**Exercise brief**: Transcribe only the lines in the data below falling between the line with "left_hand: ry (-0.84" and the line with "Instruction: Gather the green", including those two lines, and leave out any picture.

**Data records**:
▶

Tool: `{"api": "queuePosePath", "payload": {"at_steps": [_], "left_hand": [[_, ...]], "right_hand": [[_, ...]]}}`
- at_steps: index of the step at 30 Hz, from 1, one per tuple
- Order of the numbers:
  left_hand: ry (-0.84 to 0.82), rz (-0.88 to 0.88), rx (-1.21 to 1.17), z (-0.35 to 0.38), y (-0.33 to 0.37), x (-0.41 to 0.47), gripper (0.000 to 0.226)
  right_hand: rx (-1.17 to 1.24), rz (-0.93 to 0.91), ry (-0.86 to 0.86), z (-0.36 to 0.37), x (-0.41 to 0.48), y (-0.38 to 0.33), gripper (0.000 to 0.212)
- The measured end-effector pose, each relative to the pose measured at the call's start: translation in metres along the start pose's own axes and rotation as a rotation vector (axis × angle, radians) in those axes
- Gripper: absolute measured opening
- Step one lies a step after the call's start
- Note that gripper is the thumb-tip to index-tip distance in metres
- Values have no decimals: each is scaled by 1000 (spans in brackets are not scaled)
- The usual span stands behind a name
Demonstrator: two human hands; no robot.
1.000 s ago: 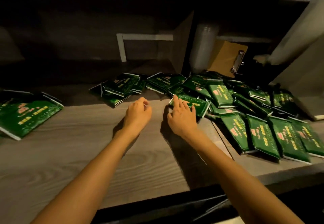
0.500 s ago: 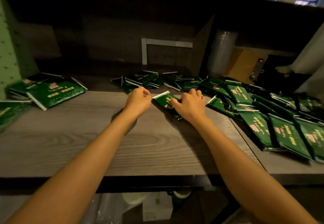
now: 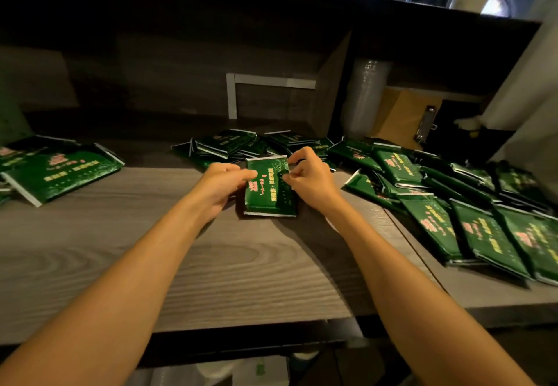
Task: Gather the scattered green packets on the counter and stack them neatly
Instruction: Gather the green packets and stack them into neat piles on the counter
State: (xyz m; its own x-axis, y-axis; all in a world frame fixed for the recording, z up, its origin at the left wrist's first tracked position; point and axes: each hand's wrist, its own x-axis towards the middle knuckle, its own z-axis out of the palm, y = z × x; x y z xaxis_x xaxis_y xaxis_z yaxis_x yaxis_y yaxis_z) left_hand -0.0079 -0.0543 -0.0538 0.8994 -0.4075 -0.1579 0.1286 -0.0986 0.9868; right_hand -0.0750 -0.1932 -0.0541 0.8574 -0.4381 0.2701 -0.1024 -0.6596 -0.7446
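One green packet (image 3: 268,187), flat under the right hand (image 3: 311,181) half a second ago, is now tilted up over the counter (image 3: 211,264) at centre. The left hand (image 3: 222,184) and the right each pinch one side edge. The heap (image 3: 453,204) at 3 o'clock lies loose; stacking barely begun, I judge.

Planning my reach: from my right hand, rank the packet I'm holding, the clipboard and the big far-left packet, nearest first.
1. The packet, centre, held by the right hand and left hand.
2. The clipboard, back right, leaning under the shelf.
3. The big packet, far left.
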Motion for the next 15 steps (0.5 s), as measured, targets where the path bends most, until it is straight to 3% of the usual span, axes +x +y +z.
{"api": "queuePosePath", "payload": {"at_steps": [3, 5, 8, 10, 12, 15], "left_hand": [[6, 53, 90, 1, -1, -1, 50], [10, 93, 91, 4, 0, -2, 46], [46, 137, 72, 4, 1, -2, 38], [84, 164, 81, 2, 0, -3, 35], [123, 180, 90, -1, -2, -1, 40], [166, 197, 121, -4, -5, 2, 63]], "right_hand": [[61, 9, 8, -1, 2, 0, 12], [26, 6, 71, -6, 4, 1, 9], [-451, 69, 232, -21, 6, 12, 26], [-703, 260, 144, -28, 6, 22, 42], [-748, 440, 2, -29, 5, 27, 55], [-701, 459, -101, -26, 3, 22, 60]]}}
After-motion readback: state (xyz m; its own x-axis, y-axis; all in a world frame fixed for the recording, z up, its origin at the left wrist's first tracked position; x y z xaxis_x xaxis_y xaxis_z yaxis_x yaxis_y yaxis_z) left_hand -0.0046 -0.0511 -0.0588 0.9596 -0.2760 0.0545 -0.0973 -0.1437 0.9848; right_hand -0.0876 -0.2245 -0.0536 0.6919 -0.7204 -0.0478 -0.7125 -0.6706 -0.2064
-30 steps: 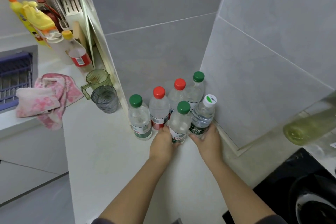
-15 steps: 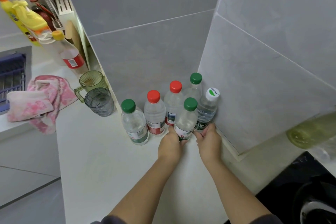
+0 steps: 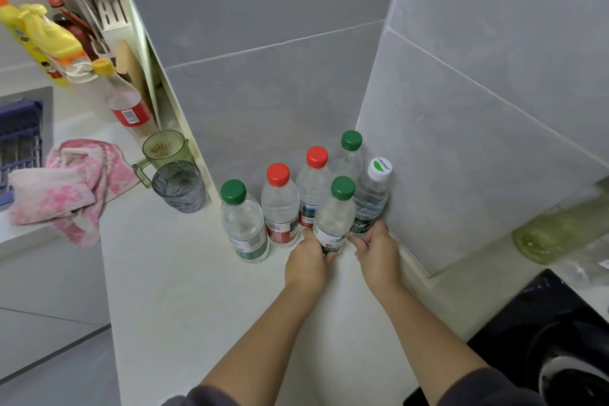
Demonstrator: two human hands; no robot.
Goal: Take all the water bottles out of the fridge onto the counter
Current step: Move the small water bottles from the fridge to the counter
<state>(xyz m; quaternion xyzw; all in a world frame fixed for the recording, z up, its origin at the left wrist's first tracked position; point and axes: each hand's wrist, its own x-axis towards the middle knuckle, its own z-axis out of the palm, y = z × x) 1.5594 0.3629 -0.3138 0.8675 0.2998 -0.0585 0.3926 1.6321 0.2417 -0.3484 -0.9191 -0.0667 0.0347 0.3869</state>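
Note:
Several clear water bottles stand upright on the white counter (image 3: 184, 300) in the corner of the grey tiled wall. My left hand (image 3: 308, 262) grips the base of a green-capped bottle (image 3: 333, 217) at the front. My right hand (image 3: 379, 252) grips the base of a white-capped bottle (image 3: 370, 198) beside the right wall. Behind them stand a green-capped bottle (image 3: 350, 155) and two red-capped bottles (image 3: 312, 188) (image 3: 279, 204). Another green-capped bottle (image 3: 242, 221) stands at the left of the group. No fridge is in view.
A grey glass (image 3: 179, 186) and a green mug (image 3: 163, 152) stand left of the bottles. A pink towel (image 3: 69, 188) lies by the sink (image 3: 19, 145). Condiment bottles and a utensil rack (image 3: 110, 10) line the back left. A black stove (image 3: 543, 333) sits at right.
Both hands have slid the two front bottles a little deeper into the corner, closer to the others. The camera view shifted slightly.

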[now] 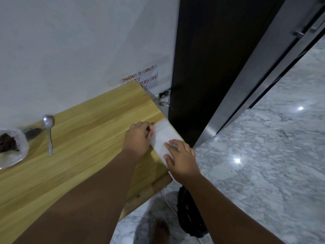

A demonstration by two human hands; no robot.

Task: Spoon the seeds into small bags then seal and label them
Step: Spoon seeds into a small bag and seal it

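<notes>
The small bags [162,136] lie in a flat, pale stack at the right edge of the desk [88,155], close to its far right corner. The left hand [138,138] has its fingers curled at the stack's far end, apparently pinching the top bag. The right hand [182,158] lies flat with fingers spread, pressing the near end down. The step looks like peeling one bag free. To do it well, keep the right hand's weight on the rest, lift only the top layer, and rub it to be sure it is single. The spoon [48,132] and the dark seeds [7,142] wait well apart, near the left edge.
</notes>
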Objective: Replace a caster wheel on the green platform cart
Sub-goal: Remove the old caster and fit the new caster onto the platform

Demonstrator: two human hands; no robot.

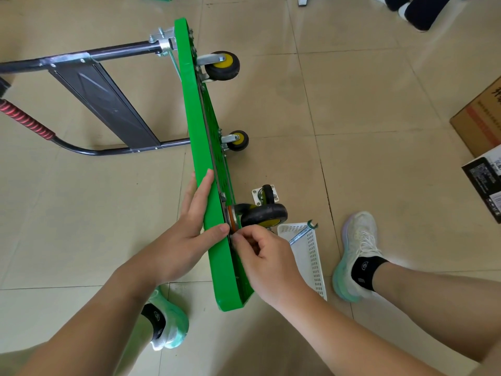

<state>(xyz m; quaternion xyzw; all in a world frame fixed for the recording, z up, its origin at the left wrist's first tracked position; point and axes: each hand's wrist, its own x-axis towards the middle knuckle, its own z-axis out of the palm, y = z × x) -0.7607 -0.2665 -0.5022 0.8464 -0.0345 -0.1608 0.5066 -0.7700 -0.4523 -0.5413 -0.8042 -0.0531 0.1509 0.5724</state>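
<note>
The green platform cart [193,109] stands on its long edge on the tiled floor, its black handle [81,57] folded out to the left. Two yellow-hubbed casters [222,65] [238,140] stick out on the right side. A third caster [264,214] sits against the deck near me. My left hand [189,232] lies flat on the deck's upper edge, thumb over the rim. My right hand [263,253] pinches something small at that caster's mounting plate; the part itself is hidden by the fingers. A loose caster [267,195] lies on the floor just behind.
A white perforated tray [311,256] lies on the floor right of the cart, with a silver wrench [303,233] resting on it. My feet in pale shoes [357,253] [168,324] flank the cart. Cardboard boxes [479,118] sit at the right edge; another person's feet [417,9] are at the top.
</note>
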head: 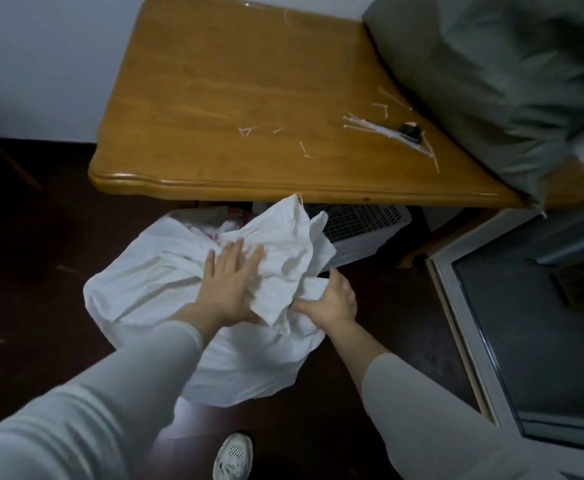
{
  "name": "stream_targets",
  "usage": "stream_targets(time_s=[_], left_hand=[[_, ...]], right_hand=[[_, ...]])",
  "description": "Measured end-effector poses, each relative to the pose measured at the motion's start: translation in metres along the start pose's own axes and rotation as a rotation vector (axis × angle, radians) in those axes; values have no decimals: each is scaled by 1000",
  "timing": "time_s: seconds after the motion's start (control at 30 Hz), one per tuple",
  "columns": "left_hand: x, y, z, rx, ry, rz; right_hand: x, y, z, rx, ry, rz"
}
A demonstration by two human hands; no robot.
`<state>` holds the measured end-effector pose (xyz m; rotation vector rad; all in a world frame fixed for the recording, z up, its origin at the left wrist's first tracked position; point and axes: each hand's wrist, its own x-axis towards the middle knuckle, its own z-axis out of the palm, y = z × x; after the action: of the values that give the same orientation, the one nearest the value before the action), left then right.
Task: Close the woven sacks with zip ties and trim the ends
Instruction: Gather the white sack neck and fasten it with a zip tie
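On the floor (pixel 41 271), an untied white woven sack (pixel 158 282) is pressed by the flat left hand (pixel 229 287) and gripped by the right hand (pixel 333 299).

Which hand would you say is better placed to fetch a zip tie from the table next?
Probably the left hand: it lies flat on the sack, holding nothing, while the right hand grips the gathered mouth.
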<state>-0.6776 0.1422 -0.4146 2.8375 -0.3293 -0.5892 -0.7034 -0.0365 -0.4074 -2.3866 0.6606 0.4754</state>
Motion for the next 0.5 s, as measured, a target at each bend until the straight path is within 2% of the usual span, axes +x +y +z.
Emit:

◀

**Answer to this task**:
  left_hand: ry (-0.84 to 0.82), rz (-0.88 to 0.88), rx (-1.21 to 1.17), z (-0.35 to 0.38), y (-0.33 to 0.37), x (-0.41 to 0.47), gripper (0.000 to 0.226)
  right_hand: rx (-1.17 to 1.24), rz (-0.93 to 0.91), ry (-0.86 to 0.86), z (-0.36 to 0.37), x (-0.41 to 0.48), y (-0.38 to 0.33), gripper (0.000 to 0.212)
- The measured end-effector pose, each relative to the pose measured at the call's start: translation in metres along the start pose's own axes and rotation as a rotation vector (axis × angle, radians) in those axes
- Gripper: absolute measured opening
- Step one lies a step after the call's start
- Note that gripper is the thumb-tip to index-tip distance in metres
- Values have no decimals: each is scaled by 1000 (spans in brackets are not scaled)
- The usual span stands behind a name
Demonstrator: two human hands; no robot.
1.000 s ago: 
0.500 s ago: 
now: 
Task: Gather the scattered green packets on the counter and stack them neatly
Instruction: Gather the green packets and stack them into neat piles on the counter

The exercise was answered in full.